## PROBLEM REQUIREMENTS
Repeat the listing exactly, line by line.

----------------

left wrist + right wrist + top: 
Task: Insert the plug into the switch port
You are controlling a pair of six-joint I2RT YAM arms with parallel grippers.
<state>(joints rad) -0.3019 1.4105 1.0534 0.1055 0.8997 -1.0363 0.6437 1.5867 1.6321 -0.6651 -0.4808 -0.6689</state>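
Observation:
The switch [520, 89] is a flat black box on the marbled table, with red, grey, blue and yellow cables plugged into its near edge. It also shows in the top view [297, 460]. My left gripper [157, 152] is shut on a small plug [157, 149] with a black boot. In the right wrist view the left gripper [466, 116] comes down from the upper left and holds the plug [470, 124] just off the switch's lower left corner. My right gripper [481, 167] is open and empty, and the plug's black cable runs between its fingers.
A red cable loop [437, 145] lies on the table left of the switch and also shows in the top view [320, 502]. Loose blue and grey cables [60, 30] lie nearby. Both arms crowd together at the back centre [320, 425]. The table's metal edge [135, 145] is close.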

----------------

## ANSWER AREA
left wrist + right wrist + top: 
Task: Insert the plug into the switch port
You are controlling a pair of six-joint I2RT YAM arms with parallel grippers.
<state>(joints rad) -0.3019 1.4105 1.0534 0.1055 0.8997 -1.0363 0.6437 1.5867 1.6321 -0.6651 -0.4808 -0.6689</state>
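Observation:
The switch [520, 89] is a flat black box on the marbled table, with red, grey, blue and yellow cables plugged into its near edge. It also shows in the top view [297, 460]. My left gripper [157, 152] is shut on a small plug [157, 149] with a black boot. In the right wrist view the left gripper [466, 116] comes down from the upper left and holds the plug [470, 124] just off the switch's lower left corner. My right gripper [481, 167] is open and empty, and the plug's black cable runs between its fingers.
A red cable loop [437, 145] lies on the table left of the switch and also shows in the top view [320, 502]. Loose blue and grey cables [60, 30] lie nearby. Both arms crowd together at the back centre [320, 425]. The table's metal edge [135, 145] is close.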

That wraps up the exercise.